Assignment:
From the data below, restate every line word for word.
──────── The data
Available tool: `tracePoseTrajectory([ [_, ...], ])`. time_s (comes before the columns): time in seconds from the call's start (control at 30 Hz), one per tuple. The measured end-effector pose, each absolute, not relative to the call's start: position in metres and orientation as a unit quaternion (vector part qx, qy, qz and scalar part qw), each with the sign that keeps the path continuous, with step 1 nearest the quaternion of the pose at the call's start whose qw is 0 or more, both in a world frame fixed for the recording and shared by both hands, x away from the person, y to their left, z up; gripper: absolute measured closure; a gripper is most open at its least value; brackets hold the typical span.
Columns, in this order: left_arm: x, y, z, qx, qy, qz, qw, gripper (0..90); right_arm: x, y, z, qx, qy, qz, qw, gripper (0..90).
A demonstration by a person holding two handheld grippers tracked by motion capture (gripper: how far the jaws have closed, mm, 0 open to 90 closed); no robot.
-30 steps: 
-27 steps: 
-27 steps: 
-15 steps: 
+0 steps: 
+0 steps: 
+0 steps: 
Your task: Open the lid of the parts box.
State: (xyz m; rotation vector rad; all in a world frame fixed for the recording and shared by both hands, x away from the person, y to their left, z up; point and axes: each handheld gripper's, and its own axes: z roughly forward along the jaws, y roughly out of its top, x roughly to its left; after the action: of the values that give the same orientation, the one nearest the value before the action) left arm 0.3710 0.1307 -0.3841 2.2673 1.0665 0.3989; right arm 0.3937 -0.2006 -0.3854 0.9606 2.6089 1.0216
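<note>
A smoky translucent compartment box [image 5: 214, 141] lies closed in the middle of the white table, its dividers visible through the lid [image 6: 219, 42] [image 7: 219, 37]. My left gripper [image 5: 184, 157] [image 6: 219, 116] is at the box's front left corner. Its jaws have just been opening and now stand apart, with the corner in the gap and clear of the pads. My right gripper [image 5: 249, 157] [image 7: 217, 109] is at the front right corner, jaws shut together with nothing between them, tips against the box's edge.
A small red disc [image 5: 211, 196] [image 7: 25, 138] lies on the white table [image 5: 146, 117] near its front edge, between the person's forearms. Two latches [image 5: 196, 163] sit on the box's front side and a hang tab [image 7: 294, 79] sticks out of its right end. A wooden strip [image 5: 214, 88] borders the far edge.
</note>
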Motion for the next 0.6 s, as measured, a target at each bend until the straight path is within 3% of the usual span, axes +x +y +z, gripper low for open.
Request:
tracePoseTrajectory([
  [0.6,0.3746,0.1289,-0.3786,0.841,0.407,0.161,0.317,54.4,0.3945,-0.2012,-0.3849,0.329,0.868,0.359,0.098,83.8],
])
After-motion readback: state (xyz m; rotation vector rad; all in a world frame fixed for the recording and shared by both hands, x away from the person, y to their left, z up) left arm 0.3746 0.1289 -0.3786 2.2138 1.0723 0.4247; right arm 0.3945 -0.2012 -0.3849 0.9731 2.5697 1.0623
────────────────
Solution to this task:
Available tool: `tracePoseTrajectory([ [_, ...], ])`. time_s (comes before the columns): time in seconds from the call's start (control at 30 Hz), one per tuple. The measured end-effector pose, each absolute, not relative to the call's start: position in metres and orientation as a unit quaternion (vector part qx, qy, qz and scalar part qw), each with the sign that keeps the path continuous, with step 1 nearest the quaternion of the pose at the call's start whose qw is 0 or more, both in a world frame fixed for the recording and shared by both hands, x away from the person, y to their left, z up; gripper: absolute measured closure; a gripper is most open at its least value; brackets hold the typical span.
Columns, in this order: left_arm: x, y, z, qx, qy, qz, qw, gripper (0..90); right_arm: x, y, z, qx, qy, qz, qw, gripper (0..90).
A demonstration by a person holding two handheld grippers tracked by motion capture (gripper: how far the jaws have closed, mm, 0 open to 90 closed); no robot.
-30 steps: 
-27 steps: 
-27 steps: 
-15 steps: 
+0 steps: 
+0 steps: 
+0 steps: 
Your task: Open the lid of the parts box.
State: (xyz m; rotation vector rad; all in a world frame fixed for the recording and shared by both hands, x away from the person, y to their left, z up; point and axes: each handheld gripper's, and its own axes: z roughly forward along the jaws, y roughly out of its top, x roughly to its left; after the action: of the values that give the same orientation, the one nearest the value before the action) left arm 0.3710 0.1307 -0.3841 2.2673 1.0665 0.3989; right arm 0.3937 -0.2006 -0.3854 0.9606 2.6089 1.0216
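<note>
A smoky translucent compartment box [image 5: 214, 141] lies closed in the middle of the white table, its dividers visible through the lid [image 6: 219, 42] [image 7: 219, 37]. My left gripper [image 5: 184, 157] [image 6: 219, 116] is at the box's front left corner. Its jaws have just been opening and now stand apart, with the corner in the gap and clear of the pads. My right gripper [image 5: 249, 157] [image 7: 217, 109] is at the front right corner, jaws shut together with nothing between them, tips against the box's edge.
A small red disc [image 5: 211, 196] [image 7: 25, 138] lies on the white table [image 5: 146, 117] near its front edge, between the person's forearms. Two latches [image 5: 196, 163] sit on the box's front side and a hang tab [image 7: 294, 79] sticks out of its right end. A wooden strip [image 5: 214, 88] borders the far edge.
</note>
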Motion for the next 0.6 s, as measured, a target at each bend until the straight path is within 3% of the usual span, axes +x +y +z, gripper low for open.
Request:
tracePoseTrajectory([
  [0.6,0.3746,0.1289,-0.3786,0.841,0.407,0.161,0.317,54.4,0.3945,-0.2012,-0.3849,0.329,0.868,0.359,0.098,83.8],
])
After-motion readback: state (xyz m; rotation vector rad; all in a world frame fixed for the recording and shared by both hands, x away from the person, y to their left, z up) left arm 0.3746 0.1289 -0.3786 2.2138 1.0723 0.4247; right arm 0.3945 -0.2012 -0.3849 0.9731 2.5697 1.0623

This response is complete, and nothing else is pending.